- Exercise brief -
Without the pictures, retype each line below exactly as it stands.

- Data block -
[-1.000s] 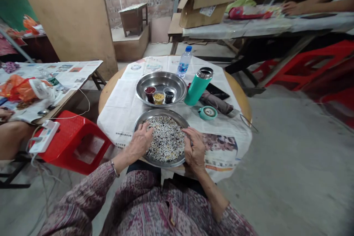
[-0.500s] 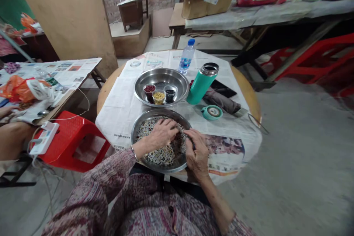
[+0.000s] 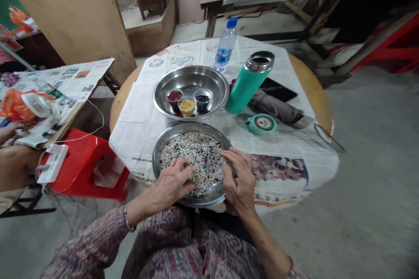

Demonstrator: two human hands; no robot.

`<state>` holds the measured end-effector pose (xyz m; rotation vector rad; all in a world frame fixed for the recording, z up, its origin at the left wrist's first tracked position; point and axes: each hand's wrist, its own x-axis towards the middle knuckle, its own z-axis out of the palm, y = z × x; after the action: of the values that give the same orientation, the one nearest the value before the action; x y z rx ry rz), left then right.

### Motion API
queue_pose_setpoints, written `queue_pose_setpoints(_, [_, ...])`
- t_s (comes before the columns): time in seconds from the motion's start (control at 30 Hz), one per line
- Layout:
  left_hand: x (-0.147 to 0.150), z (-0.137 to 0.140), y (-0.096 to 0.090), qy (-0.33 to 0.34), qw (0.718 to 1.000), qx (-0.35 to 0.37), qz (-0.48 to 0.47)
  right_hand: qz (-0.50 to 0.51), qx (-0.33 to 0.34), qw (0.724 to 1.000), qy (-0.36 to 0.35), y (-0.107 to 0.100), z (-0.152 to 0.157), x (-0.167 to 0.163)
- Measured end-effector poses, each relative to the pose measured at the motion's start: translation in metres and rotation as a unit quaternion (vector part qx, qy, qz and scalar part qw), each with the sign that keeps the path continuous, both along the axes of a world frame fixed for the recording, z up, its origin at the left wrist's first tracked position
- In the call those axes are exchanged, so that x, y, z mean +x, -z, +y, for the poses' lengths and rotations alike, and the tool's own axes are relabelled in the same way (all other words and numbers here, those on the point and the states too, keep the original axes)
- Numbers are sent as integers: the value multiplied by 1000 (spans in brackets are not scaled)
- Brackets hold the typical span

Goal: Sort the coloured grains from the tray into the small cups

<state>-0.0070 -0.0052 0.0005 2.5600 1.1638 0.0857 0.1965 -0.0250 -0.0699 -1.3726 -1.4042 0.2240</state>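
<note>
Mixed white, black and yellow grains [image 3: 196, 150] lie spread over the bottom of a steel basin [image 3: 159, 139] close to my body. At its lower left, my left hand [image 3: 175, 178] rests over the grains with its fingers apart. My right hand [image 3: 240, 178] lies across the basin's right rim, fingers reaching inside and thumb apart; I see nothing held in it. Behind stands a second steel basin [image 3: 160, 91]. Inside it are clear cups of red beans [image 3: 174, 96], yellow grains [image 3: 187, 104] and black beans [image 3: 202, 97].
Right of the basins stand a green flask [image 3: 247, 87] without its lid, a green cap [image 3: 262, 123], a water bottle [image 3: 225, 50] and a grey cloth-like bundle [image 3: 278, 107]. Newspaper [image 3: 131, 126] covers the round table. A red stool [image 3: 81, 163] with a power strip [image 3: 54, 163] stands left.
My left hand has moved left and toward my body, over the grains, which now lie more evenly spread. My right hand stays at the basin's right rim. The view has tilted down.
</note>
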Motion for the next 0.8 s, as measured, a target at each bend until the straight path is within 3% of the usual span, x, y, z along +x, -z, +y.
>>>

- Worked solution -
[-1.000s] 
[-0.500s] 
[+0.000s] 

Demonstrator: two human hands; no robot.

`<state>` holds the measured end-effector pose (xyz m; rotation vector rad; all in a world frame fixed for the recording, z up, its origin at the left wrist's first tracked position; point and axes: each hand's wrist, its own x-axis towards the middle knuckle, its own z-axis out of the palm, y = z × x; after the action: of the values that give the same orientation, the one nearest the value before the action; x y z rx ry rz), left then right.

### Motion API
queue_pose_setpoints, written `queue_pose_setpoints(_, [_, ...])`
- t_s (comes before the columns): time in seconds from the motion's start (control at 30 Hz), one per line
- Layout:
  left_hand: x (-0.147 to 0.150), z (-0.137 to 0.140), y (-0.096 to 0.090), qy (-0.33 to 0.34), qw (0.718 to 1.000), qx (-0.35 to 0.37), qz (-0.48 to 0.47)
  right_hand: qz (-0.50 to 0.51), qx (-0.33 to 0.34), qw (0.724 to 1.000), qy (-0.36 to 0.35), y (-0.107 to 0.100), z (-0.152 to 0.157), x (-0.167 to 0.163)
- Measured end-effector poses, each relative to the pose measured at the motion's start: translation in metres and rotation as a unit quaternion (vector part qx, qy, qz and scalar part qw), each with the sign that keeps the path continuous, both along the axes of a world frame fixed for the recording, z up, its origin at the left wrist's first tracked position
- In the call those axes are exchanged, so that x, y, z mean +x, -z, +y, for the poses' lengths and rotations alike, and the tool's own axes are relabelled in the same way (all other words and numbers here, those on the point and the states too, keep the original axes)
- Numbers are sent as integers: the value multiplied by 1000 (spans in brackets are not scaled)
- Brackets hold the typical span

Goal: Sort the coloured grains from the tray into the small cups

<state>-0.0070 -0.0052 0.0005 2.5600 1.1638 0.0857 0.1965 -0.0250 -0.0699 -1.3726 -1.4042 0.2240</state>
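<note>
Mixed white, black and yellow grains [image 3: 196, 150] lie spread over the bottom of a steel basin [image 3: 159, 139] close to my body. At its lower left, my left hand [image 3: 175, 178] rests over the grains with its fingers apart. My right hand [image 3: 240, 178] lies across the basin's right rim, fingers reaching inside and thumb apart; I see nothing held in it. Behind stands a second steel basin [image 3: 160, 91]. Inside it are clear cups of red beans [image 3: 174, 96], yellow grains [image 3: 187, 104] and black beans [image 3: 202, 97].
Right of the basins stand a green flask [image 3: 247, 87] without its lid, a green cap [image 3: 262, 123], a water bottle [image 3: 225, 50] and a grey cloth-like bundle [image 3: 278, 107]. Newspaper [image 3: 131, 126] covers the round table. A red stool [image 3: 81, 163] with a power strip [image 3: 54, 163] stands left.
My left hand has moved left and toward my body, over the grains, which now lie more evenly spread. My right hand stays at the basin's right rim. The view has tilted down.
</note>
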Motion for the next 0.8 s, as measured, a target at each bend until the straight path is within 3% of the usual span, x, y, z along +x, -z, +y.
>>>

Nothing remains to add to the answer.